What you will do. Your reply should hold only the lines from the records below where "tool" occurs.

Data to examine.
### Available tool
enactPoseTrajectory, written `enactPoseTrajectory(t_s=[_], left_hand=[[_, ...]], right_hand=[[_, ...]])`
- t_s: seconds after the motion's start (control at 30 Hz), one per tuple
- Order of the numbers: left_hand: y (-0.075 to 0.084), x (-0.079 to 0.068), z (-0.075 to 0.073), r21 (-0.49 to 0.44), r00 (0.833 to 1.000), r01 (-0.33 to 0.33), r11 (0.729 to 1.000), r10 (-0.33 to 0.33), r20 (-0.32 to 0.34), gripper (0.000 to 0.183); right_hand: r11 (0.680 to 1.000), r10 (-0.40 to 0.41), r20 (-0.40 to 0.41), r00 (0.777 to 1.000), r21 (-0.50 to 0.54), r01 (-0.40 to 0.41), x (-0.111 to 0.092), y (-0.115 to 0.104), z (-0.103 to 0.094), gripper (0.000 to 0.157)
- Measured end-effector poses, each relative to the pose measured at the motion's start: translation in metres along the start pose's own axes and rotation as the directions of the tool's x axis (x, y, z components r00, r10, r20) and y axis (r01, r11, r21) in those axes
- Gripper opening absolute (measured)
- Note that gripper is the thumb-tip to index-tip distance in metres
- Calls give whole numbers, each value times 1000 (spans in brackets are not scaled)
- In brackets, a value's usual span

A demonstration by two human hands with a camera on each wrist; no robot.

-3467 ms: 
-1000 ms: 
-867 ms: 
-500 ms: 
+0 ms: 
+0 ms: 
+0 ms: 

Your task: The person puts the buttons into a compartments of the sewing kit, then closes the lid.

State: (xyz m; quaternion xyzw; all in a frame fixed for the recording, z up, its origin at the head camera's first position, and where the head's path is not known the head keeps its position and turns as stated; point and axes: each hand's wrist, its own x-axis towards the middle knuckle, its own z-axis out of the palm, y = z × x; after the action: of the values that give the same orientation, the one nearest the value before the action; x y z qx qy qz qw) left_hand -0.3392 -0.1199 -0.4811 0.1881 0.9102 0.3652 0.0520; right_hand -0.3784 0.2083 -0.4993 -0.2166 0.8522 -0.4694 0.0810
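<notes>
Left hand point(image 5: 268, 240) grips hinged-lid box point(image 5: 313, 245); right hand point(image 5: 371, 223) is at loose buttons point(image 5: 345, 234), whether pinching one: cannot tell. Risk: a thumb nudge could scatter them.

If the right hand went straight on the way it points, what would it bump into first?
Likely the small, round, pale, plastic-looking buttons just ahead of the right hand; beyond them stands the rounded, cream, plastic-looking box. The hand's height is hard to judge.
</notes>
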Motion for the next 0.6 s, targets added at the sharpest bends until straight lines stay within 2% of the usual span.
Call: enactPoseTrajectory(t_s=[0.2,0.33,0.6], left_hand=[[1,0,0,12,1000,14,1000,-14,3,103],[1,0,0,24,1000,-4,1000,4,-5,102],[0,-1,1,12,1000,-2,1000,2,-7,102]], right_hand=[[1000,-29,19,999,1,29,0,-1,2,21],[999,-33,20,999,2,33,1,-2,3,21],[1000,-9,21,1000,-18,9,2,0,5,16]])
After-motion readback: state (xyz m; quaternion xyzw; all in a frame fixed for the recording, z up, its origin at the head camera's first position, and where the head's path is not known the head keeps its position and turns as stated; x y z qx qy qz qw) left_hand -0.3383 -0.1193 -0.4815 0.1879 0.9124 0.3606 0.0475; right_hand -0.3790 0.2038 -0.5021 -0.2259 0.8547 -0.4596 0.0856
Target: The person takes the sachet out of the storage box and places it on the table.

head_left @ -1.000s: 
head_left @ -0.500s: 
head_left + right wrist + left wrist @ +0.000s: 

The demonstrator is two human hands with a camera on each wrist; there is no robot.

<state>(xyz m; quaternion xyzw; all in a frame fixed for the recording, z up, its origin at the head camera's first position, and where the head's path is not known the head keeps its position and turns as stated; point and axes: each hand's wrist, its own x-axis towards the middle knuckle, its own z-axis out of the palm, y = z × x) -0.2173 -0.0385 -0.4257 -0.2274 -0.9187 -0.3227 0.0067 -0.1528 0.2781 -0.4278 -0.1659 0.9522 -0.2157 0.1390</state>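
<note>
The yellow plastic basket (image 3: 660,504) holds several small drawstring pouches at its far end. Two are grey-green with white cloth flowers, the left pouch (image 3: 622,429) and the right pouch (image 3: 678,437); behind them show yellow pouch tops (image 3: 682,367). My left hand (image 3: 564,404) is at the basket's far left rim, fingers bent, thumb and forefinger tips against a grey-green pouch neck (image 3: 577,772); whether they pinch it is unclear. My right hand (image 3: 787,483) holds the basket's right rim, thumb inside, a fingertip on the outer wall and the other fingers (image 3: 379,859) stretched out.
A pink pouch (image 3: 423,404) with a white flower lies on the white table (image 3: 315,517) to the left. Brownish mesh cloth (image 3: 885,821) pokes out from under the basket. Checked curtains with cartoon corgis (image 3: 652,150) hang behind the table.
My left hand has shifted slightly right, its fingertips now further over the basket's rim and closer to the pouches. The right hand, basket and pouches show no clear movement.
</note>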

Exercise result.
### Available tool
- Measured end-effector poses, each relative to the pose measured at the motion's start: translation in metres along the start pose's own axes and rotation as the directions of the tool's x axis (x, y, z components r00, r10, r20) and y axis (r01, r11, r21) in those axes

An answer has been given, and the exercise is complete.